Courtney counseled with a vase of jonquils. "No, I suppose you couldn't," she replied. "You don't know about wild, free—fierce—love— Do you?"

Helen's expression was of one appalled. "How can you talk that way?" she asked. "You're very strange to-day. You're not at all yourself."

"Self!" exclaimed Courtney, scornfully. "What is my self? What is your self? What is anybody's self?"

She no longer had the delusion of free will that makes us talk about bettering the race by "changing human nature from within"—the delusion that the individual is responsible, though obviously the social system and the other compelling external conditions move the individual as the showman his puppet. She, helpless in the whirl of strong emotions, was beginning to understand why, at the outset of her married life, instinct had bade her arrange all the circumstances round her and Richard so that they would be compelled to live the life in common, the life of the single common interest that holds love captive as the cage the bird. She was beginning to realize how like water self is in the grip of circumstances—how self is mill pond or torrent, pure or foul, or mixture of the two, according as circumstance commands.
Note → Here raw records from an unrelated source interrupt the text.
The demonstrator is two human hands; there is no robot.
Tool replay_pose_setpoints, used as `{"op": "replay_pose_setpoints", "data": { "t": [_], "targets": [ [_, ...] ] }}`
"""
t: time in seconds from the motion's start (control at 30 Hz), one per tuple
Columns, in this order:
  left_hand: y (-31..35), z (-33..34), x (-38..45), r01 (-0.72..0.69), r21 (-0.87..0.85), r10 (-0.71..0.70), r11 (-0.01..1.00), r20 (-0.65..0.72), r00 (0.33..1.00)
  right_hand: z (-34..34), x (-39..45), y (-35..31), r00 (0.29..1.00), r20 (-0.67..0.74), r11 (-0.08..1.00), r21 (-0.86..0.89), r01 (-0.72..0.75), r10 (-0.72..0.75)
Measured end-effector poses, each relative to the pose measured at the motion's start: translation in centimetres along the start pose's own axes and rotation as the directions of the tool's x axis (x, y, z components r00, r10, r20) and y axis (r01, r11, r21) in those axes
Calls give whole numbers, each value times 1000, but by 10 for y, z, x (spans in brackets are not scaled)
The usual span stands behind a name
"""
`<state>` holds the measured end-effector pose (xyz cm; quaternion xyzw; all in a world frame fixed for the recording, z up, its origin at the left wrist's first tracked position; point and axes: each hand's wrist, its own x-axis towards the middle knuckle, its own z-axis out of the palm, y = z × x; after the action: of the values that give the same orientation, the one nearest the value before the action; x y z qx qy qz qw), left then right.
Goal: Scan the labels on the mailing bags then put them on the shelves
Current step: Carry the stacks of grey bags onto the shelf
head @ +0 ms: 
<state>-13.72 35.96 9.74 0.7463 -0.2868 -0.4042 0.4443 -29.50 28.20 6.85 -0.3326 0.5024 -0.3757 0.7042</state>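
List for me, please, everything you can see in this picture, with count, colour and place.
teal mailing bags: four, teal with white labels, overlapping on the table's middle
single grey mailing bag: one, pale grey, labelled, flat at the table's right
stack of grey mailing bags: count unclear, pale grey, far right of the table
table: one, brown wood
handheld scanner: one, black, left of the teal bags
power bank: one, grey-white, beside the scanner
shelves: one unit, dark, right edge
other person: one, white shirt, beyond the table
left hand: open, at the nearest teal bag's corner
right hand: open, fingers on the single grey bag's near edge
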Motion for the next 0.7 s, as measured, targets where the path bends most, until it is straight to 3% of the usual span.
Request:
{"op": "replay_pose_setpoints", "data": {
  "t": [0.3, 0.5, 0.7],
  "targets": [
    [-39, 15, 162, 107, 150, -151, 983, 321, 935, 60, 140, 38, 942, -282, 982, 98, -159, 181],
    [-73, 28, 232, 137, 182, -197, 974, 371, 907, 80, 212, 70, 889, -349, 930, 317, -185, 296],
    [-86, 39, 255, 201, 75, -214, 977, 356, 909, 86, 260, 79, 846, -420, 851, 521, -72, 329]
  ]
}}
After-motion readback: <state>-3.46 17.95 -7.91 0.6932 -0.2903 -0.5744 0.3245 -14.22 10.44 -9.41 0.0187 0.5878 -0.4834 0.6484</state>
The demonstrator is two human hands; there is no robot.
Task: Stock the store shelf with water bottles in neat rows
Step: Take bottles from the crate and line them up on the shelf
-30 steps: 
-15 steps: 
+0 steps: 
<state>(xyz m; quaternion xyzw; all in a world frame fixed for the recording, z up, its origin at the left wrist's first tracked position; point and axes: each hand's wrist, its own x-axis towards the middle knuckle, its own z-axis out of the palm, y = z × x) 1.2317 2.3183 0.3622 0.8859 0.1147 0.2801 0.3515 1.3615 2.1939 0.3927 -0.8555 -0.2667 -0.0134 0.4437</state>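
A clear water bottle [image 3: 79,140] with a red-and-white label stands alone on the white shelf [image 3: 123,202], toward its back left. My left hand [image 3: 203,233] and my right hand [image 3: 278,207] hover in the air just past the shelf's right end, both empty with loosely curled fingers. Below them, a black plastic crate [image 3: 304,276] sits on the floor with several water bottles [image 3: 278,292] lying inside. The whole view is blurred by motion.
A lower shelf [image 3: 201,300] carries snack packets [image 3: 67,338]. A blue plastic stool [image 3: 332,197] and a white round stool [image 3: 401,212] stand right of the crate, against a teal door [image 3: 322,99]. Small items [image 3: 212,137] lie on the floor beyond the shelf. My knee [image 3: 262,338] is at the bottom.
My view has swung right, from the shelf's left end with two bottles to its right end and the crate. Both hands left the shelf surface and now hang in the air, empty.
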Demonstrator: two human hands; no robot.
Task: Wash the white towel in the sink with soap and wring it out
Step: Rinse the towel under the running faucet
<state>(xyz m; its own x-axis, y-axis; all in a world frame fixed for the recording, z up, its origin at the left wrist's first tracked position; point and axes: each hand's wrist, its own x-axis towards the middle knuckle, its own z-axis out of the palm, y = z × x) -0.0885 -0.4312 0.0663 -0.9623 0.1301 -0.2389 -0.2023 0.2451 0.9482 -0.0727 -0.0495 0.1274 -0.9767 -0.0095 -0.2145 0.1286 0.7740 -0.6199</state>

These demon impulses—they were not her self. Self was amazed onlooker at its own strange doings—was like helpless occupant of the carriage behind the runaway team.

When Helen spoke again, she showed that her thoughts were still lingering longingly where they must not, if Courtney was to be rid of the demons. "But if a man loves a woman," said Helen, "why shouldn't he be glad to give her honorable marriage?"

Courtney hesitated, dared. "She might be already married."

"Courtney!" And her horrified eyes told Courtney she had caught the intended hint that Basil was in love with some married woman. "It isn't possible!"

"Haven't such things happened?"

"Yes—but— No married woman a nice man would notice would ever think of another man than her husband."

"I don't know about a 'nice' woman," said Courtney, slowly. "But I can imagine that a human woman—if her husband neglected her, and chilled and killed her love——"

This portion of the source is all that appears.